## The problem
Without the pictures, repeat the listing character for character.

## Data section
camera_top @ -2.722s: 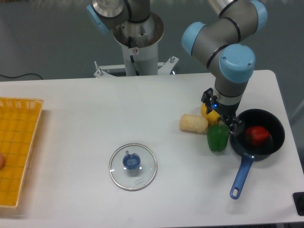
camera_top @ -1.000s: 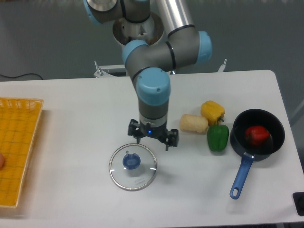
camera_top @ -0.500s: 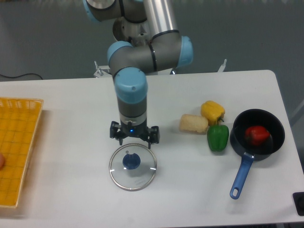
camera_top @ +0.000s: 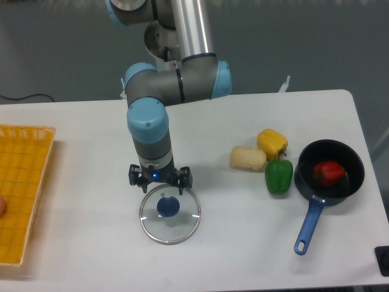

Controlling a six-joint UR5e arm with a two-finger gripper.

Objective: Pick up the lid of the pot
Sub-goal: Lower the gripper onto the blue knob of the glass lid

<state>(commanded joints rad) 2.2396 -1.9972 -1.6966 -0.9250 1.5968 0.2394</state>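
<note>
The yellow crate (camera_top: 24,164) was cut off at left. The gripper (camera_top: 160,185) had its fingers apart. The pot lid (camera_top: 173,229) looked round and clear, with a blue knob (camera_top: 168,207).

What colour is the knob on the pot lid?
The knob is dark blue, and it shows best in the camera view.

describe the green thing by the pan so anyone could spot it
Find the round black frying pan with the blue handle. Left of its rim in the picture lies a dark green pepper-like piece. Beside a lumpy yellow piece and a rounded tan chunk, it alone is green.
</note>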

## Solution to the problem
camera_top @ -2.722s: 
camera_top @ -1.000s: 
camera_top @ -0.500s: 
camera_top @ +0.000s: 

Controlling a six-joint UR5e arm with a two-finger gripper.

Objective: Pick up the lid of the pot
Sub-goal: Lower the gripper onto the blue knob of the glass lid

<state>(commanded joints rad) 2.2396 -1.9972 -1.6966 -0.9250 1.5968 0.2394</state>
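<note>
The yellow crate (camera_top: 24,164) was cut off at left. The gripper (camera_top: 160,185) had its fingers apart. The pot lid (camera_top: 173,229) looked round and clear, with a blue knob (camera_top: 168,207).

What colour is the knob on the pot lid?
The knob is dark blue, and it shows best in the camera view.

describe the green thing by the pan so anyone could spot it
Find the round black frying pan with the blue handle. Left of its rim in the picture lies a dark green pepper-like piece. Beside a lumpy yellow piece and a rounded tan chunk, it alone is green.
</note>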

Besides this answer, nothing more is needed.